Say you have 100 objects that come in pairs (set of two) and you must randomly pick one from each set so in the end you have 50 items -- one representative from each set. The chances of any item being picked would seem to be 50/50 and so the chances of an item never being picked after multiple passes would decay by half every time: 50%, 25%, 12.5% etc. But what about if you simply pick 50 items out of a pool of 100? It seems again that there is a 50/50 chance for any item to be picked, but my intuition is telling me that some items would have a better chance in the long run of never being picked in this second scenario.
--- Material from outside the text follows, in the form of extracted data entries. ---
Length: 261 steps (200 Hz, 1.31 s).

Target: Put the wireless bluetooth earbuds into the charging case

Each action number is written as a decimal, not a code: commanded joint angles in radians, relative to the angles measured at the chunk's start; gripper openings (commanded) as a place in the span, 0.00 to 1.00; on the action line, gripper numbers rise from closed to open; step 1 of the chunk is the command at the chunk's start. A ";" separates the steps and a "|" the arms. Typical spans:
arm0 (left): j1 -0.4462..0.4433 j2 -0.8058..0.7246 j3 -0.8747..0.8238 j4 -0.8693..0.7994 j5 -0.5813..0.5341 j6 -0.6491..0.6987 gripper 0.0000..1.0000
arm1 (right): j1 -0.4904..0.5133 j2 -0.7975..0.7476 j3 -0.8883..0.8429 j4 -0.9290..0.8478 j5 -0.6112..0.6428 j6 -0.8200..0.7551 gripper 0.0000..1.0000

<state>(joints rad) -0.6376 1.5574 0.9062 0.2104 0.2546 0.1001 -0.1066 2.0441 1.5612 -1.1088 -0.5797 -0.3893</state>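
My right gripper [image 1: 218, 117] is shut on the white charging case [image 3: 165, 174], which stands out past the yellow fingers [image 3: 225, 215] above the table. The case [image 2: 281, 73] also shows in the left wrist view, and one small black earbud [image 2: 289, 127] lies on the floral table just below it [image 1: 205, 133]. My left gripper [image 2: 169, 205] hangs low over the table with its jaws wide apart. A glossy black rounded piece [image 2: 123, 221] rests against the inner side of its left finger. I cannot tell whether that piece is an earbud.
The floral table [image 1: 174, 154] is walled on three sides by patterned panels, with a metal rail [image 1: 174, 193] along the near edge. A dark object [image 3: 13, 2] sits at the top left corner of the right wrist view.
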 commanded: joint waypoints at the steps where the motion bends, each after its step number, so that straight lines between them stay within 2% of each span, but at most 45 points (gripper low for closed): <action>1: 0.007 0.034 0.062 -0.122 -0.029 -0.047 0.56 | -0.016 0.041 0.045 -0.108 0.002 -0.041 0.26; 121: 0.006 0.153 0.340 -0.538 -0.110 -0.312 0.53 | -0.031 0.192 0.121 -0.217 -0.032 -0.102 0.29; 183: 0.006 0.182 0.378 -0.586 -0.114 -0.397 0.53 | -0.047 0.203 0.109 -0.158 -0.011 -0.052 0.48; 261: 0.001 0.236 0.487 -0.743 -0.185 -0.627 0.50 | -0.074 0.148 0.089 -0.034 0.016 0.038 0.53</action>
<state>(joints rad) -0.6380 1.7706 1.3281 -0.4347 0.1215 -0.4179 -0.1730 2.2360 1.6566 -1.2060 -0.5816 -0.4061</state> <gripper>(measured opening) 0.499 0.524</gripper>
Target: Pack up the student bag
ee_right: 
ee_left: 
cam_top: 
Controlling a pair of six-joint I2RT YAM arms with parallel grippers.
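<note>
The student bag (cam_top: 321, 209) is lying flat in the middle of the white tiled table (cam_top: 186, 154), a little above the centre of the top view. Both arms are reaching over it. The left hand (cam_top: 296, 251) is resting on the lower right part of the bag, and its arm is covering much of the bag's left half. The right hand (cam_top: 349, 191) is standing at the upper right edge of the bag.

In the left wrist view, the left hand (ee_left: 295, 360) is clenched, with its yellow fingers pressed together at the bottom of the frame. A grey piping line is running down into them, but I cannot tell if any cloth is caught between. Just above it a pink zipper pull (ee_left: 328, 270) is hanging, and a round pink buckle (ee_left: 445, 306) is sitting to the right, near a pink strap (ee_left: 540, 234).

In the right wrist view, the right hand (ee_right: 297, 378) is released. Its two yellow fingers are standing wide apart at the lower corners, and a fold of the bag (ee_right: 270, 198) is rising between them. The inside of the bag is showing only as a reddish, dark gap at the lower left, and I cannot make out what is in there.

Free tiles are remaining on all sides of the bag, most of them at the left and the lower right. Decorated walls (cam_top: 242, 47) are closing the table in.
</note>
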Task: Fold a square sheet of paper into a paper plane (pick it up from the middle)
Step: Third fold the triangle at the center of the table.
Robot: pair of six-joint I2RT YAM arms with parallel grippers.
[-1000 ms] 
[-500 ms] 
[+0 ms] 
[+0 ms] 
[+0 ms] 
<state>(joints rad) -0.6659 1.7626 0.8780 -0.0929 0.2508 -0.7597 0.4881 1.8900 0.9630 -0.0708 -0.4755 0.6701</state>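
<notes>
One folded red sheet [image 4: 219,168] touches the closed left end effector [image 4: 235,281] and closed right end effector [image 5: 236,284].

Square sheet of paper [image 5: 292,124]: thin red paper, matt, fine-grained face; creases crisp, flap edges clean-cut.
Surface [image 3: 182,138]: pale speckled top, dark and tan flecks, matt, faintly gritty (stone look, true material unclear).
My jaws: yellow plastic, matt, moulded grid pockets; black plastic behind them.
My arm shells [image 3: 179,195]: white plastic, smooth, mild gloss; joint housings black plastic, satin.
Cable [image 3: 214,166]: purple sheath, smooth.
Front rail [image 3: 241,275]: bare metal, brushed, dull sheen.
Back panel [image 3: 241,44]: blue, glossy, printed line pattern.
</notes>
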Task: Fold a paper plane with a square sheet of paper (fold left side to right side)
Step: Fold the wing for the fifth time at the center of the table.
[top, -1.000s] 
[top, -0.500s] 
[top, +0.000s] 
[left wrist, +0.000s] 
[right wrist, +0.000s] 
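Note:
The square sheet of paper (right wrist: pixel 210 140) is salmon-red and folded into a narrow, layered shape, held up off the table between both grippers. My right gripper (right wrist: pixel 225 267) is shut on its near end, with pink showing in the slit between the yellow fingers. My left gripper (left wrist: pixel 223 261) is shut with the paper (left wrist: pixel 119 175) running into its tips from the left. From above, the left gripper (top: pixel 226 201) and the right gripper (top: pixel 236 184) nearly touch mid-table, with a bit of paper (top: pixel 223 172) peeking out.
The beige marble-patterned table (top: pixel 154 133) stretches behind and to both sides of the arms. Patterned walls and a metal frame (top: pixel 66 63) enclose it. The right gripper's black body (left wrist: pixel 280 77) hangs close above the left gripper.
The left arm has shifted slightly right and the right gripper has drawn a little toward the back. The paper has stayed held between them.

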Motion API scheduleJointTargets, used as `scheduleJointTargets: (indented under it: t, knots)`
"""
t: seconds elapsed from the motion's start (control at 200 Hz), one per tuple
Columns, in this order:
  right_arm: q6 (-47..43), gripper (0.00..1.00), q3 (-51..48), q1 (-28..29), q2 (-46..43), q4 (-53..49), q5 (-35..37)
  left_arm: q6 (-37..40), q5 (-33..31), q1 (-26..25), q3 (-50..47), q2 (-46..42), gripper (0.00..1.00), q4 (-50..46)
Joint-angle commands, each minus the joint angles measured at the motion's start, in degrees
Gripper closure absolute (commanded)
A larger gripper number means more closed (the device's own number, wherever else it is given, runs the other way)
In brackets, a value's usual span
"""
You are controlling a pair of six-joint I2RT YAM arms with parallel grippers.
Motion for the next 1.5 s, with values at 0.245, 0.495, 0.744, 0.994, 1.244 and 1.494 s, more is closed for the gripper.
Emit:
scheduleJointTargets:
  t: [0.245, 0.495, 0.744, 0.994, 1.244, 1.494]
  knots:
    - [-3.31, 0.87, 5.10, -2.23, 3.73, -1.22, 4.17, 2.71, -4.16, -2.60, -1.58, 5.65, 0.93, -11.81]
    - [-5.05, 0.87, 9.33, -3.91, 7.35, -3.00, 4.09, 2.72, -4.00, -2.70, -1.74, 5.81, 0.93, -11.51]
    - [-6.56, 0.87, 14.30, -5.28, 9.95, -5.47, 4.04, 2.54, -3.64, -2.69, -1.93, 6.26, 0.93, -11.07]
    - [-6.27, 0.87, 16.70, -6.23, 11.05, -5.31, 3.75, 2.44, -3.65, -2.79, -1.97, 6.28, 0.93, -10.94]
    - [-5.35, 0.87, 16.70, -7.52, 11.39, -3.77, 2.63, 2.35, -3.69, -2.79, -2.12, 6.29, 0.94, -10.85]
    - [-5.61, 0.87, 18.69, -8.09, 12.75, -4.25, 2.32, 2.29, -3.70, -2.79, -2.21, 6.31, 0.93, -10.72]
Am I just crazy? If I am not crazy then what is the math to explain this? Mind you, I only have high school math experience.


For your first method, imagine lining up the people in *couples. There are $2$ choices for the person you will choose from the first couple. For every way of choosing the representative of the first couple, there are $2$ ways of choosing the representative of the second couple. So there are $2\times 2$ ways of choosing who will represent the first two couples.

For each of these $2\times 2$ ways, there are $2$ ways to choose who will represent the third couple. So there are $2\times\times 2$ ways to choose who will represent the first three couples. Continue. There are in total $2^{50}$ ways to choose $50$ people, one from each couple. Note that this is the same number as the number of binary stringss ($0$'s and/or $1$'s) of length $50$.

All these $2^{50}$ ways are equally likely. So the probability that any particular bunch of $50$ is chosen is $\frac{1}{2^{50}}$.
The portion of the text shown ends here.